這一番言語自然是沒能安慰到鐘紫茜,她氣惱的将面前的手帕擲回到他身上,取了自己的帕子邊擦眼淚邊道:“柳燕兒有什麽好?怎的一個兩個都要選她?不過是端的一副賢良淑德的模樣,內裏不過是天下烏鴉一般黑,假仁假義的裝模作樣,只你們這些傻氣的男子才看不透!”
祝嘉弘有些茫然,柳氏說來他都沒見過幾面,按說鐘紫茜與她今日應是第一次見面,怎的一副已然熟識的口吻?只是鐘紫茜在氣頭上,他說什麽都是錯,現下裏也沒開口去問。
兩人在這牆角站了好一會兒,鐘紫茜一通委屈惱火盡數往祝嘉弘身上發洩,祝嘉弘也不惱,只一言不發的陪伴着她。
中廳裏宴席已經開始了,當朝探花郎如今炙手可熱,場面自然是熱鬧,鐘紫桦忙着結識權貴,沒空搭理幾個妹妹。
鐘瑜還坐在原處,鐘紫蔓這會蹭着挨了過來,從懷裏掏出了一樣被絲帕緊裹着着的東西遞了過來。
鐘瑜起初沒明白,待看向鐘紫蔓,只見她抿着嘴笑,小聲道:“我想送給他的,姐姐幫我看看行不行。”
鐘瑜接過東西,将絲帕揭開,內裏是一方光澤的硯臺,上面刻着奔騰的駿馬,栩栩如生。
“這你可找錯人了,我雖知哥哥他喜歡硯臺,自己卻是個外行,看不懂這些玩意的,你不如找些行家去看。”
鐘紫蔓搖了搖頭,兩邊發髻上夾着的金絲蝴蝶發飾也跟着顫了顫。
“這個便是我托了行家千挑萬選出來的,品質是上好的。只是煩姐姐幫我看看樣式,是否喜歡。姐姐與他一同生活多年,想來喜好也是相近的。”
這可是大錯特錯了,且別說和謝琰一起生活多年的是原主并不是她,便說鐘家兒女同一屋檐下,喜歡與性情也是各盡不同。

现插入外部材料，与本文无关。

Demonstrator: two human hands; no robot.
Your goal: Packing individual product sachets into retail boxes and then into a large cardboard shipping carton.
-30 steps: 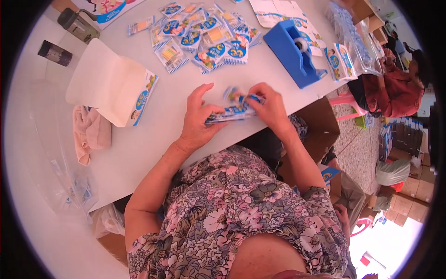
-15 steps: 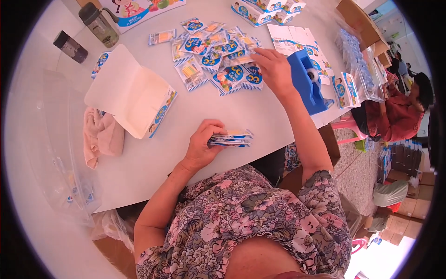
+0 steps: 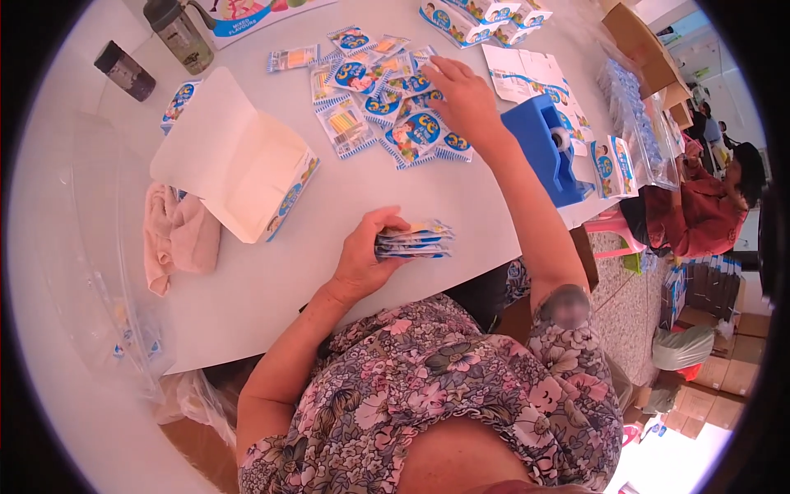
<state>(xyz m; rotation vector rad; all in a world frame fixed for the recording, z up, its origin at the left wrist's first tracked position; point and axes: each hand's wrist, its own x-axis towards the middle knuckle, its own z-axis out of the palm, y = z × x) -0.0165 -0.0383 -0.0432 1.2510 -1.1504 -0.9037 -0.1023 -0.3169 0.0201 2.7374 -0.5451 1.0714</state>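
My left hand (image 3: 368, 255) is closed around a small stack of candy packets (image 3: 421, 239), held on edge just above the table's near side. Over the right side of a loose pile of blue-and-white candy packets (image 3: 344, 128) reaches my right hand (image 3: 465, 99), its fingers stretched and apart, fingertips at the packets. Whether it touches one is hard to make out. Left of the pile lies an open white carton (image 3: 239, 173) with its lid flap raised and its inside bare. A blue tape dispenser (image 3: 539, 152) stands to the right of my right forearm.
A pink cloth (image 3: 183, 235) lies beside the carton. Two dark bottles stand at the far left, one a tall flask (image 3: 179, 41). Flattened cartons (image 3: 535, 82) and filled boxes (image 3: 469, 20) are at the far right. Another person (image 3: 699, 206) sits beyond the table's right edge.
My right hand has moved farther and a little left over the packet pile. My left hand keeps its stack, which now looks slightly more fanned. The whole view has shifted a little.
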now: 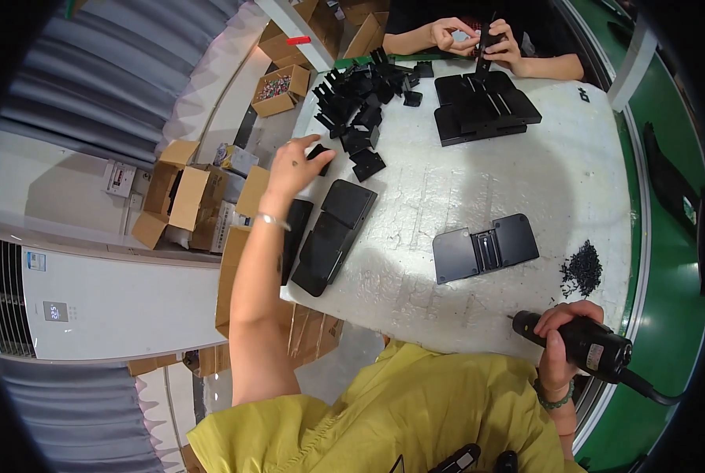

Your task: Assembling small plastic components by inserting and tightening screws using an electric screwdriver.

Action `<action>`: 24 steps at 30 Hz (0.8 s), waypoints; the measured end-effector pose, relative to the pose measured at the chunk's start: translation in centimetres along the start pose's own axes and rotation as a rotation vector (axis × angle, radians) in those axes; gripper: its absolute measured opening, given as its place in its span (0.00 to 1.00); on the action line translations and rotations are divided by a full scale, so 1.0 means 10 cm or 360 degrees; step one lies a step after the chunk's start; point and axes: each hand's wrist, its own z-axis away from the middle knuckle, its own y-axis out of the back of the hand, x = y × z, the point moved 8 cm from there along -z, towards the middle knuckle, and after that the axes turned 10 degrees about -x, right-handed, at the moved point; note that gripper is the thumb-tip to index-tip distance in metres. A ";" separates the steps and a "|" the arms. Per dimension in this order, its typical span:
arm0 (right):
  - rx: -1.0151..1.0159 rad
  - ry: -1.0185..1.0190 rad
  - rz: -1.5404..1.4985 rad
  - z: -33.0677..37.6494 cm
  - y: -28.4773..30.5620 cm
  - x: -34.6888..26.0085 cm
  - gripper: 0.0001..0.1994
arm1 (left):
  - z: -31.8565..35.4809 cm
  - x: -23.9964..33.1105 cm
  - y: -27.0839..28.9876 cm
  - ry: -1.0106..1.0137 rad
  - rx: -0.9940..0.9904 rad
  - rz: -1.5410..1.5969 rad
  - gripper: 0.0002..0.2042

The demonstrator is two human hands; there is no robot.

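My left hand [292,167] reaches out to the left side of the white work surface. Thumb and fingers close around a small black plastic part [319,156], beside a heap of similar black plastic parts [360,102]. In my right hand [559,347], at the near right edge, is a corded black electric screwdriver [585,344], its bit pointing left. A flat black panel with a slotted middle [488,249] lies between my hands, screwdriver to its lower right. To its right is a small pile of black screws [582,270].
Stepped black panels [334,236] lie along the left edge below my left hand. Across the table, another person's hands [500,43] hold an upright black piece over stacked black panels [486,110]. Cardboard boxes [281,88] stand left; a metal post [633,71] rises at far right.
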 end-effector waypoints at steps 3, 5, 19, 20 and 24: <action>0.0029 -0.0018 0.0028 0.01 -0.01 0.01 0.21 | -0.15 -0.24 -0.21 -0.0171 -0.0058 -0.0268 0.22; 0.0001 -0.0037 0.0024 0.01 -0.02 0.02 0.21 | -0.20 -0.30 -0.26 -0.0026 -0.0259 -0.0035 0.22; -0.0120 -0.0186 -0.0107 0.02 0.13 0.14 0.24 | 0.56 1.56 -0.15 -0.0328 -0.0750 0.1516 0.21; -0.0097 -0.0208 -0.0009 0.01 0.13 0.14 0.24 | 0.58 1.65 -0.19 -0.0337 -0.0722 0.1443 0.22; -0.0094 -0.0213 -0.0002 0.00 0.15 0.14 0.23 | 0.71 2.01 -0.58 -0.0528 -0.1007 0.1291 0.11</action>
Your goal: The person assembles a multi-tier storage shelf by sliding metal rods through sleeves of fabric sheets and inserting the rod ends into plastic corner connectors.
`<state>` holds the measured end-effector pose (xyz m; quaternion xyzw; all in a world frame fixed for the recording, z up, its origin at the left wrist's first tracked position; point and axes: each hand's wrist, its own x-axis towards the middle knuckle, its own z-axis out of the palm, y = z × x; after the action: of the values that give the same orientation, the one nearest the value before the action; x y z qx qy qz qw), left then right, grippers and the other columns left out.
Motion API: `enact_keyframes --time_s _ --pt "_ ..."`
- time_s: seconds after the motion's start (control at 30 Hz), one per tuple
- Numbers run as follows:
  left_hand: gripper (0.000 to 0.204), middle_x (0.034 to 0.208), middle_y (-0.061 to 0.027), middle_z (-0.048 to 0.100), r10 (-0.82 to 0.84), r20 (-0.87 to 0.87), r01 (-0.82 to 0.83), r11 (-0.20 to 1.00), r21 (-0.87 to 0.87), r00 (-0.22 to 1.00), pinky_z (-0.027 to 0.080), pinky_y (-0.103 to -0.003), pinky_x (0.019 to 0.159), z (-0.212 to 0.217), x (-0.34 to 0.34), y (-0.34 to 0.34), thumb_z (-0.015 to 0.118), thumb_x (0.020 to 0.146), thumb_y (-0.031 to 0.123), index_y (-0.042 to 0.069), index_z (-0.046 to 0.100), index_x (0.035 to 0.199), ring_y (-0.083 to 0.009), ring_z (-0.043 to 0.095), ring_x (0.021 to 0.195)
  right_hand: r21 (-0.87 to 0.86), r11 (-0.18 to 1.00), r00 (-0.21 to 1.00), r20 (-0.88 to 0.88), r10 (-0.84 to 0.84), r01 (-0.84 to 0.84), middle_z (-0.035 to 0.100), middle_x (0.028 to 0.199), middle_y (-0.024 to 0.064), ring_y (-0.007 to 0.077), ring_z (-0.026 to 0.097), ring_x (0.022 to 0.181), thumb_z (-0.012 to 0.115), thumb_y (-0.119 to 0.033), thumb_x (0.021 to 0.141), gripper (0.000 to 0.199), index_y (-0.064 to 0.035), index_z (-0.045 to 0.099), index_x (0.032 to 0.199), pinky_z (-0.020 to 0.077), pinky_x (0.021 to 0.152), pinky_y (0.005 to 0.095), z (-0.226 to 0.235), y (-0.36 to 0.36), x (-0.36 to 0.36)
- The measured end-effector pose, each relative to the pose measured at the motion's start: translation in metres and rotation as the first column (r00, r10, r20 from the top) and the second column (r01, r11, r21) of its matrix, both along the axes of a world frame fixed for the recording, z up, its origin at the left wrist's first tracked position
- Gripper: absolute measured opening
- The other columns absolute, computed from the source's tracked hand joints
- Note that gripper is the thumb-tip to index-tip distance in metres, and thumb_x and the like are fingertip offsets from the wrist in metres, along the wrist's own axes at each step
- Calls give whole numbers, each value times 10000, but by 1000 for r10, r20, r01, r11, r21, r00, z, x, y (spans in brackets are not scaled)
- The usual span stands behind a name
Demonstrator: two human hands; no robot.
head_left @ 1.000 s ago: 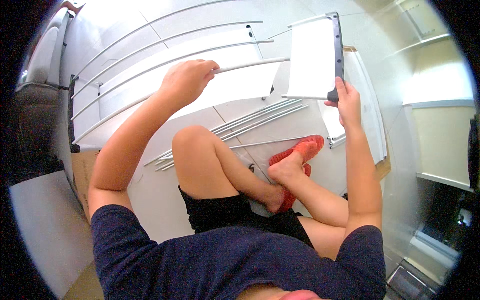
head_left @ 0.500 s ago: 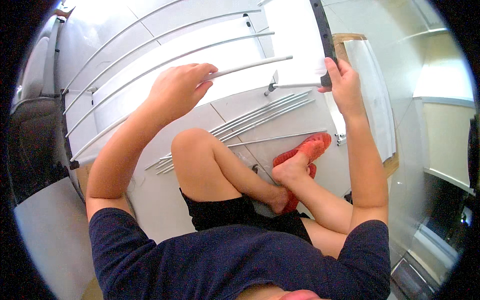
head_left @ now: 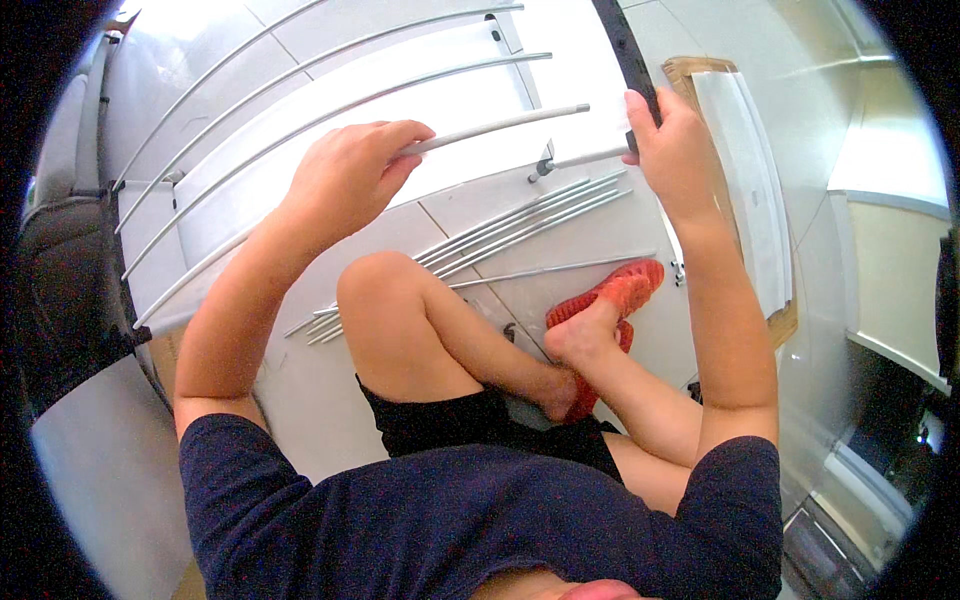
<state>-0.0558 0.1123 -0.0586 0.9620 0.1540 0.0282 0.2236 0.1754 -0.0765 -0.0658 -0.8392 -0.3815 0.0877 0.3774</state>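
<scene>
My left hand [head_left: 345, 180] is closed round a grey metal tube [head_left: 505, 123], a little back from its free right end. Running roughly parallel beyond it are several thin tubes [head_left: 370, 92], whose left ends meet a dark side bar [head_left: 130, 300]. With thumb and fingers, my right hand [head_left: 675, 150] grips the lower end of a black bar [head_left: 624, 48] that has holes along it. A gap separates this bar from the free tube ends. A white tube with a dark end fitting [head_left: 541, 166] lies just below, partly hidden by my right hand.
Several loose metal tubes [head_left: 520, 220] lie on the tiled floor beyond my bent legs and red sandals [head_left: 630, 290]. On the right is a white sheet over brown cardboard [head_left: 745, 190]. A dark chair-like object [head_left: 75, 270] stands at the left.
My right hand has brought the black bar slightly left, closer to the tube ends. The left-hand tubes have shifted a little left, and my left hand still grips the same one.
</scene>
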Motion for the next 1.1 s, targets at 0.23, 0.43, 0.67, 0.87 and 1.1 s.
enact_keyframes --time_s 0.23,0.43,0.67,0.87,1.1 --pt "221 855 -153 648 1 -22 -1 1000 -10 1000 483 -393 690 -1 4 2 594 829 140 56 615 1032 -314 625 754 -98 993 985 155 75 -60 600 603 184 322 652 583 488 -268 932 332 48 531 840 507 478 373 -11 26 3" --pt "223 930 -155 657 21 -17 -22 998 -67 1000 488 -387 765 9 7 5 583 874 209 59 631 1032 -306 633 833 -103 993 997 54 63 -57 599 602 180 280 649 538 462 -277 946 342 45 522 849 514 469 347 -8 26 2" --pt "274 983 -150 661 -45 233 39 999 29 971 499 -397 788 -6 84 33 557 900 265 49 639 1048 -301 636 876 -14 997 993 -88 75 -77 548 586 84 175 614 498 376 -329 984 405 34 523 877 525 428 285 -7 30 -1" --pt "264 882 -136 677 -202 77 211 967 -140 976 508 -388 743 -27 127 -13 598 856 269 39 665 968 -283 651 802 123 991 929 -356 99 -58 515 672 40 124 570 552 326 -340 989 420 16 541 934 538 450 270 -13 28 4" --pt "222 882 -140 647 -181 130 195 975 -103 975 483 -399 749 -17 120 -24 591 841 231 44 655 942 -305 614 825 179 984 879 -471 79 7 507 660 43 115 558 525 325 -307 984 384 18 522 925 536 442 256 -13 26 4"
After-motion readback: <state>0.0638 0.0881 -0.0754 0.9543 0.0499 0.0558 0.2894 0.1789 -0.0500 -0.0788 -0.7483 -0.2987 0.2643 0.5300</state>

不過鐘瑜也不好推辭,目光在這硯臺上下掃視了,道:“我當真看不出個所以然來,不過看着顏色和花紋倒是極好看的。”
鐘紫蔓聽了開心的笑了,似乎覺着鐘瑜說好,謝琰便也定能喜歡,仔細的又将硯臺包了好,一雙漆黑的大眼朝着人群望了一圈,開宴有一會兒了,謝琰身邊的人也少了許多,鐘紫蔓小聲道:“那我過去了。”
鐘紫蔓離了席,鐘瑜遠遠瞧向謝琰那邊,果然有侍女過去小聲說了什麽,謝琰擡眼朝着鐘瑜看了過來,随後便起身跟着去了。
鐘紫蔓前腳走,後腳鐘紫茜便回來了,整個人都帶着陰沉的氣息,就差沒把不快兩個字寫在臉上了。
坐回席中,她第一件事便是執起面前的酒杯倒了酒,揚頭便灌了進去。